DATA SEGMENT:
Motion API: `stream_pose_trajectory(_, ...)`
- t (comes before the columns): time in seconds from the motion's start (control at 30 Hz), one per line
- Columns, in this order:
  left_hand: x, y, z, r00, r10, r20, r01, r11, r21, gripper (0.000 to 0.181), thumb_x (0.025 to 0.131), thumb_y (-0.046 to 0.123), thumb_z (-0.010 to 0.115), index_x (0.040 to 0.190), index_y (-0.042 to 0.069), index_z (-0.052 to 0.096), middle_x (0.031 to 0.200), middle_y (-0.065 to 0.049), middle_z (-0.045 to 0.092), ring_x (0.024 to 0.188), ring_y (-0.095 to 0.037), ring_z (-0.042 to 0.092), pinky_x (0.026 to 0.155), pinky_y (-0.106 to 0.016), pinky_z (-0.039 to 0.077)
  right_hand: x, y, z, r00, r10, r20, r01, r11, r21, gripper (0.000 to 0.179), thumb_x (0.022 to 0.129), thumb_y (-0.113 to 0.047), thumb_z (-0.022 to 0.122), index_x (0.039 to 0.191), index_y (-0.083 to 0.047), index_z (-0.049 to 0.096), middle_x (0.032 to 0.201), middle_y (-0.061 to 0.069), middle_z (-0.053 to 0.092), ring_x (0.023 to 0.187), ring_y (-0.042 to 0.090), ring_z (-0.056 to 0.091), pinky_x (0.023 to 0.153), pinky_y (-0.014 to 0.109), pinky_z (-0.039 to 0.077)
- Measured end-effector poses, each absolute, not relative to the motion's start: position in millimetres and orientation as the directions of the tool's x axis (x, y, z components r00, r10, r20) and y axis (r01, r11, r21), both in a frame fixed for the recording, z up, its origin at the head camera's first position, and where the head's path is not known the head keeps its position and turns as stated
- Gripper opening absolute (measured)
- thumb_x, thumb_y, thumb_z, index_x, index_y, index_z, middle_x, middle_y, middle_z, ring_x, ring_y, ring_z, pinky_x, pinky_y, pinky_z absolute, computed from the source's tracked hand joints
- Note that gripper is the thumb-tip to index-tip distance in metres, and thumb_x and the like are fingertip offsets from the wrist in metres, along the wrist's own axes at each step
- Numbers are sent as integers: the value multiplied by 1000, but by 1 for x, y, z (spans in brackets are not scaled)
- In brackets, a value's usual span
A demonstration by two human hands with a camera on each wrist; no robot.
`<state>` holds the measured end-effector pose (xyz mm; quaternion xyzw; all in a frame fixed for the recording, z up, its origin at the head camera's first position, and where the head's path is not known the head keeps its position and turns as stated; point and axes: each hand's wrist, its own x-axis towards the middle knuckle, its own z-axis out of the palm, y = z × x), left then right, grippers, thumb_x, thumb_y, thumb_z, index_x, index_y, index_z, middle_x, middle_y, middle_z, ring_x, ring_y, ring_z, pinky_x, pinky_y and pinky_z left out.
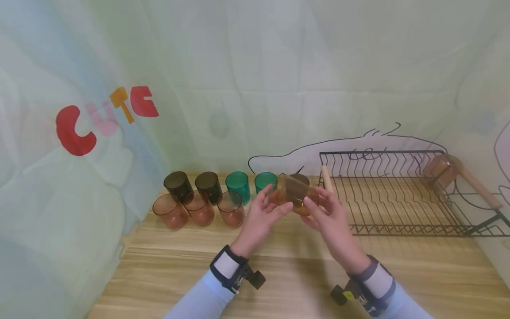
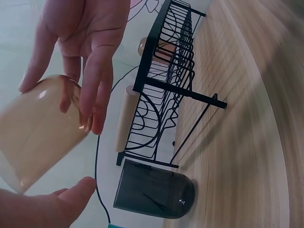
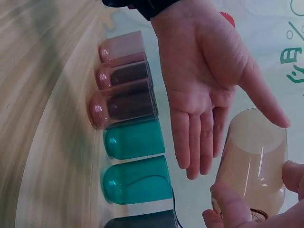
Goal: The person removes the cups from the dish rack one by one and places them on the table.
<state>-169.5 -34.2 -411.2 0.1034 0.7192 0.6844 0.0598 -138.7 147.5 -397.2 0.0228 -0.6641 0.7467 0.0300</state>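
Note:
An amber drinking glass (image 1: 295,195) is held tilted in the air above the table. My right hand (image 1: 330,221) grips it near its base, thumb on one side and fingers on the other; the right wrist view shows that thumb (image 3: 293,176) against the glass wall. Close to the mouth of the glass is my left hand (image 1: 259,217), its fingers straight in the right wrist view and its thumb (image 3: 266,97) overlapping the rim there. In the left wrist view the left thumb (image 2: 76,197) shows apart from the glass.
Dark glasses (image 1: 178,184) and teal glasses (image 1: 237,184) line the wall, with three pink glasses (image 1: 171,212) in front. Another dark glass (image 2: 152,190) stands beside a black wire dish rack (image 1: 378,152) with wooden handles. A brownish glass (image 1: 438,170) sits at the rack's right end.

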Motion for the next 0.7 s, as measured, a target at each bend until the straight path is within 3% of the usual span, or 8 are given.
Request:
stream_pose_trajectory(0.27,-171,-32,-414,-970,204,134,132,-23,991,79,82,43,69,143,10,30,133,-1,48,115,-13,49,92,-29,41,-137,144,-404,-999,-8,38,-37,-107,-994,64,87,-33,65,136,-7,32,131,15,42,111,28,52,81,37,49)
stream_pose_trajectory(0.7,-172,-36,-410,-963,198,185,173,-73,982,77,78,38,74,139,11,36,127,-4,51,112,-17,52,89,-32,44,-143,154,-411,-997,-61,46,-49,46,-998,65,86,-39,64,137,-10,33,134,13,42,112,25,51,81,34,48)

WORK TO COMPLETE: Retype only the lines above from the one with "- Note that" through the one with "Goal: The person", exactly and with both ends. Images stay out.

REPLY:
- Note that gripper is the thumb-tip to index-tip distance in metres, and thumb_x and the like are fingertip offsets from the wrist in metres, along the wrist's own axes at each step
- Numbers are sent as integers: the value multiplied by 1000, but by 1 for x, y, z (spans in brackets are not scaled)
- In brackets, a value's usual span
A demonstration by two human hands with a camera on each wrist; no robot.
`<state>` holds the measured end-effector pose (xyz mm; quaternion xyzw; all in a frame fixed for the recording, z up, its origin at the head camera's first position, and where the head's path is not known the head keeps its position and turns as stated; point and axes: each hand's wrist, its own x-axis towards the middle knuckle, its own z-axis out of the palm, y = z × x), left then right, grippers, thumb_x, thumb_y, thumb_z, index_x, index_y, index_z, middle_x, middle_y, middle_z, ring_x, ring_y, ring_z, pinky_x, pinky_y and pinky_z left out.
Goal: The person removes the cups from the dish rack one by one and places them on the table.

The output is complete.